Exercise requirements — Reproduce the listing below word for word, with no pictures.
----------------
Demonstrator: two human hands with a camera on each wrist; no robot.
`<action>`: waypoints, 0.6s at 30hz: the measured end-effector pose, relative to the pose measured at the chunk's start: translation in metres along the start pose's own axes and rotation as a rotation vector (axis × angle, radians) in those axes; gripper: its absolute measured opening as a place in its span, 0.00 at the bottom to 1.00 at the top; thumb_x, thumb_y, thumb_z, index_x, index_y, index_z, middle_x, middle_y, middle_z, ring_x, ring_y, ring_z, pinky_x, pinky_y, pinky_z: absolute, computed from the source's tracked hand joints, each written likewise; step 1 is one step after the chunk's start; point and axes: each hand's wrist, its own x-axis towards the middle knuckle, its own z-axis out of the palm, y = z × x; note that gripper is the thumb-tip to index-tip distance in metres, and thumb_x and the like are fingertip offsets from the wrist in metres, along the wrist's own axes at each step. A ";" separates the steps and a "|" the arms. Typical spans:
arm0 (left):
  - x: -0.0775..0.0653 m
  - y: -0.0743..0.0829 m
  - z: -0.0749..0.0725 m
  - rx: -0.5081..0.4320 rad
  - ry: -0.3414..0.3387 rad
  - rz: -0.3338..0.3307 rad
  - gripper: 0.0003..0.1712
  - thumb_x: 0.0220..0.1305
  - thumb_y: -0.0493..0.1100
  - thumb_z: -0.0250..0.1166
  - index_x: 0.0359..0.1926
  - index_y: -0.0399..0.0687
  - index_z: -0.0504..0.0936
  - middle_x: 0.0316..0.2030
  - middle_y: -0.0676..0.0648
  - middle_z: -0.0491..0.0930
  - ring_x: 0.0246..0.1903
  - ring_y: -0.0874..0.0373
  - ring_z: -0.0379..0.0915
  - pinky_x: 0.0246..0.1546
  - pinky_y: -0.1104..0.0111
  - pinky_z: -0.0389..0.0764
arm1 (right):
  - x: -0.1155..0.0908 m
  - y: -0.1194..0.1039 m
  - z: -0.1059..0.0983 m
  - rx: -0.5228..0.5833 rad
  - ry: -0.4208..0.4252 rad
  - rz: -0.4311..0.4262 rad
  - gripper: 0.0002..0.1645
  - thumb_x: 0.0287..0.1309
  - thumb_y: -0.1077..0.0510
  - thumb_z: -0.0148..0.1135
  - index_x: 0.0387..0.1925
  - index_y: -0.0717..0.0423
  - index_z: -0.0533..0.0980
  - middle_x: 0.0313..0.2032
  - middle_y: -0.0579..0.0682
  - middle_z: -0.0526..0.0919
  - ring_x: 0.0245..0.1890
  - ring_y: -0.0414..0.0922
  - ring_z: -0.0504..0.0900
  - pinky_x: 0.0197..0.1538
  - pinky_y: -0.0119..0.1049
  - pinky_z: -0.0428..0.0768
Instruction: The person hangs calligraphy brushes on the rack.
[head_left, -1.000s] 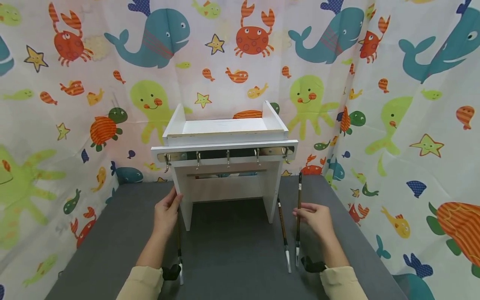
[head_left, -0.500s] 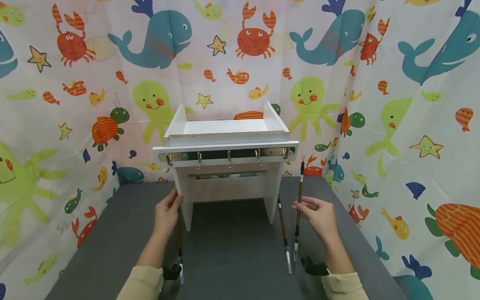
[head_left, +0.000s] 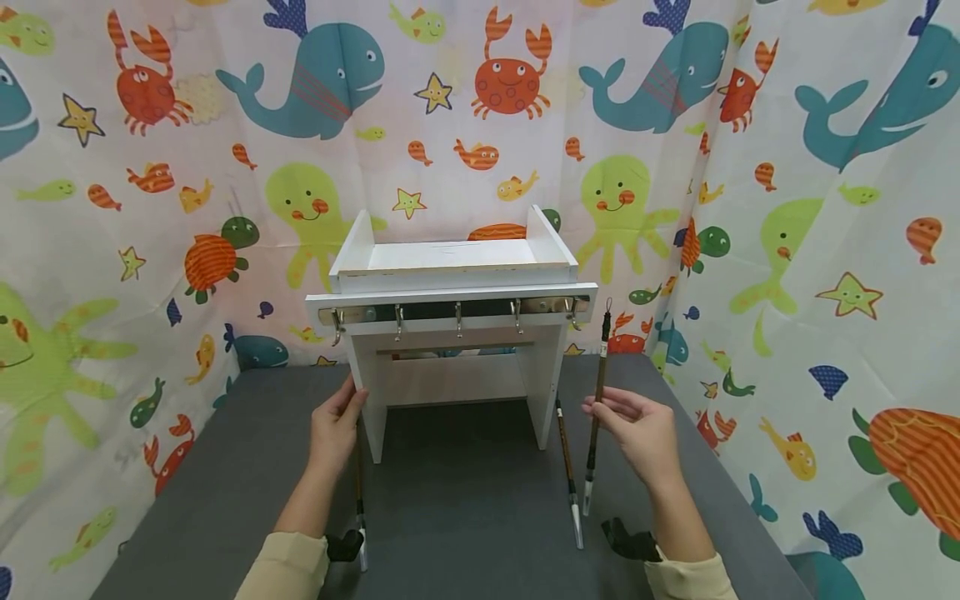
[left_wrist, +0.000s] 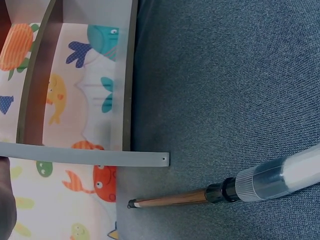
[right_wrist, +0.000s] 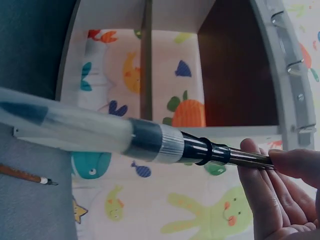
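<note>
A white shelf rack (head_left: 453, 379) with a row of metal hooks (head_left: 458, 319) along its front stands on the grey table. My left hand (head_left: 335, 421) holds the rack's left side panel low on its front edge, thumb in front; the left wrist view shows little of this hand. My right hand (head_left: 637, 429) pinches a calligraphy brush (head_left: 602, 367) by its handle between thumb and fingers, right of the rack. Its hanging loop points up and its clear-capped tip (right_wrist: 75, 127) points down. The brush leans, top toward the right.
A second capped brush (head_left: 567, 467) lies on the table (head_left: 465, 517) by the rack's right panel. Another brush (left_wrist: 175, 198) lies by the left panel, partly behind my left wrist. A sea-animal curtain (head_left: 450, 83) hangs behind and at both sides.
My right hand has risen slightly with the brush, whose top has swung a little right and whose capped tip has moved up and left. My left hand stays on the panel.
</note>
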 end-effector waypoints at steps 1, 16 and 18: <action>0.002 -0.004 0.000 -0.006 0.002 -0.001 0.26 0.68 0.50 0.57 0.66 0.58 0.67 0.64 0.49 0.68 0.64 0.52 0.65 0.58 0.58 0.72 | 0.000 0.001 0.000 0.005 0.001 -0.012 0.20 0.55 0.56 0.68 0.48 0.63 0.79 0.40 0.59 0.86 0.39 0.52 0.87 0.40 0.29 0.84; 0.008 -0.026 0.004 -0.020 0.053 0.004 0.28 0.63 0.59 0.58 0.64 0.64 0.70 0.62 0.53 0.71 0.61 0.58 0.68 0.58 0.61 0.74 | -0.020 -0.042 0.010 0.001 -0.056 -0.138 0.17 0.56 0.61 0.66 0.47 0.66 0.79 0.39 0.62 0.86 0.38 0.46 0.87 0.44 0.28 0.82; 0.008 -0.025 0.004 -0.020 0.051 0.002 0.28 0.64 0.59 0.58 0.64 0.64 0.70 0.63 0.53 0.71 0.62 0.58 0.68 0.58 0.61 0.73 | -0.023 -0.051 0.012 0.000 -0.069 -0.166 0.16 0.56 0.63 0.65 0.46 0.67 0.79 0.39 0.63 0.86 0.38 0.47 0.87 0.44 0.28 0.82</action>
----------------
Written response —
Demonstrator: two human hands with a camera on each wrist; no robot.
`<action>`: waypoints, 0.6s at 30hz: the measured end-effector pose, relative to the pose measured at the chunk's start: translation in metres along the start pose's own axes and rotation as a rotation vector (axis × angle, radians) in those axes; gripper: its absolute measured opening as a place in its span, 0.00 at the bottom to 1.00 at the top; thumb_x, thumb_y, thumb_z, index_x, index_y, index_z, middle_x, middle_y, middle_z, ring_x, ring_y, ring_z, pinky_x, pinky_y, pinky_z: absolute, computed from the source's tracked hand joints, each written likewise; step 1 is one step after the chunk's start; point and axes: each hand's wrist, its own x-axis towards the middle knuckle, its own z-axis out of the palm, y = z × x; note that gripper is the thumb-tip to index-tip distance in metres, and thumb_x and the like are fingertip offsets from the wrist in metres, along the wrist's own axes at each step. A ";" separates the steps and a "|" the arms. Typical spans:
arm0 (left):
  - x: -0.0775..0.0653 m
  - y: -0.0743..0.0829 m
  - z: -0.0749..0.0725 m
  - rx: -0.5081..0.4320 rad
  - ry: -0.3414..0.3387 rad
  - rz: -0.3338..0.3307 rad
  - gripper: 0.0003..0.1712
  - thumb_x: 0.0220..0.1305
  - thumb_y: -0.0493..0.1100
  - thumb_z: -0.0250..0.1166
  - index_x: 0.0359..0.1926
  - index_y: -0.0399..0.0687
  - index_z: -0.0504..0.0936
  - middle_x: 0.0316..0.2030
  - middle_y: -0.0676..0.0648
  - middle_z: -0.0491..0.0930
  - ring_x: 0.0246..0.1903
  - ring_y: -0.0874..0.0373
  - ring_z: -0.0379..0.0915
  - pinky_x: 0.0246..0.1546
  - pinky_y: -0.1104..0.0111
  - pinky_z: -0.0389..0.0764
arm1 (right):
  - x: -0.1155..0.0908 m
  - y: -0.1194..0.1039 m
  - z: -0.1059..0.0983 m
  - rx: -0.5228..0.5833 rad
  - ry: -0.4208..0.4252 rad
  - rz: -0.4311..0.4262 rad
  - gripper: 0.0002..0.1645
  - thumb_x: 0.0287..0.1309
  - thumb_y: -0.1077..0.0510
  - thumb_z: -0.0148..0.1135
  - index_x: 0.0387..0.1925
  - index_y: -0.0717..0.0423
  - index_z: -0.0533..0.0980
  - middle_x: 0.0313..0.2032
  - middle_y: -0.0579..0.0682
  - middle_z: -0.0526..0.0919
  - ring_x: 0.0245..0.1890
  - ring_y: -0.0414..0.0922
  - ring_z: -0.0504..0.0900
  - pinky_x: 0.0197..0.1538
  - pinky_y: -0.0119..0.1049
  - pinky_z: -0.0428..0.0768
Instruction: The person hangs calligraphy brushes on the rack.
[head_left, -1.000s] 
[head_left, -0.500s] 
[head_left, +0.000s] 
[left_wrist, +0.000s] 
[right_wrist, +0.000s] 
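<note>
A white shelf rack (head_left: 453, 379) with a row of metal hooks (head_left: 458, 319) along its front stands on the grey table. My left hand (head_left: 335, 421) holds the rack's left side panel low on its front edge, thumb in front; the left wrist view shows little of this hand. My right hand (head_left: 637, 429) pinches a calligraphy brush (head_left: 602, 367) by its handle between thumb and fingers, right of the rack. Its hanging loop points up and its clear-capped tip (right_wrist: 75, 127) points down. The brush leans, top toward the right.
A second capped brush (head_left: 567, 467) lies on the table (head_left: 465, 517) by the rack's right panel. Another brush (left_wrist: 175, 198) lies by the left panel, partly behind my left wrist. A sea-animal curtain (head_left: 450, 83) hangs behind and at both sides.
My right hand has risen slightly with the brush, whose top has swung a little right and whose capped tip has moved up and left. My left hand stays on the panel.
</note>
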 end-effector waypoints at steps 1, 16 and 18: <action>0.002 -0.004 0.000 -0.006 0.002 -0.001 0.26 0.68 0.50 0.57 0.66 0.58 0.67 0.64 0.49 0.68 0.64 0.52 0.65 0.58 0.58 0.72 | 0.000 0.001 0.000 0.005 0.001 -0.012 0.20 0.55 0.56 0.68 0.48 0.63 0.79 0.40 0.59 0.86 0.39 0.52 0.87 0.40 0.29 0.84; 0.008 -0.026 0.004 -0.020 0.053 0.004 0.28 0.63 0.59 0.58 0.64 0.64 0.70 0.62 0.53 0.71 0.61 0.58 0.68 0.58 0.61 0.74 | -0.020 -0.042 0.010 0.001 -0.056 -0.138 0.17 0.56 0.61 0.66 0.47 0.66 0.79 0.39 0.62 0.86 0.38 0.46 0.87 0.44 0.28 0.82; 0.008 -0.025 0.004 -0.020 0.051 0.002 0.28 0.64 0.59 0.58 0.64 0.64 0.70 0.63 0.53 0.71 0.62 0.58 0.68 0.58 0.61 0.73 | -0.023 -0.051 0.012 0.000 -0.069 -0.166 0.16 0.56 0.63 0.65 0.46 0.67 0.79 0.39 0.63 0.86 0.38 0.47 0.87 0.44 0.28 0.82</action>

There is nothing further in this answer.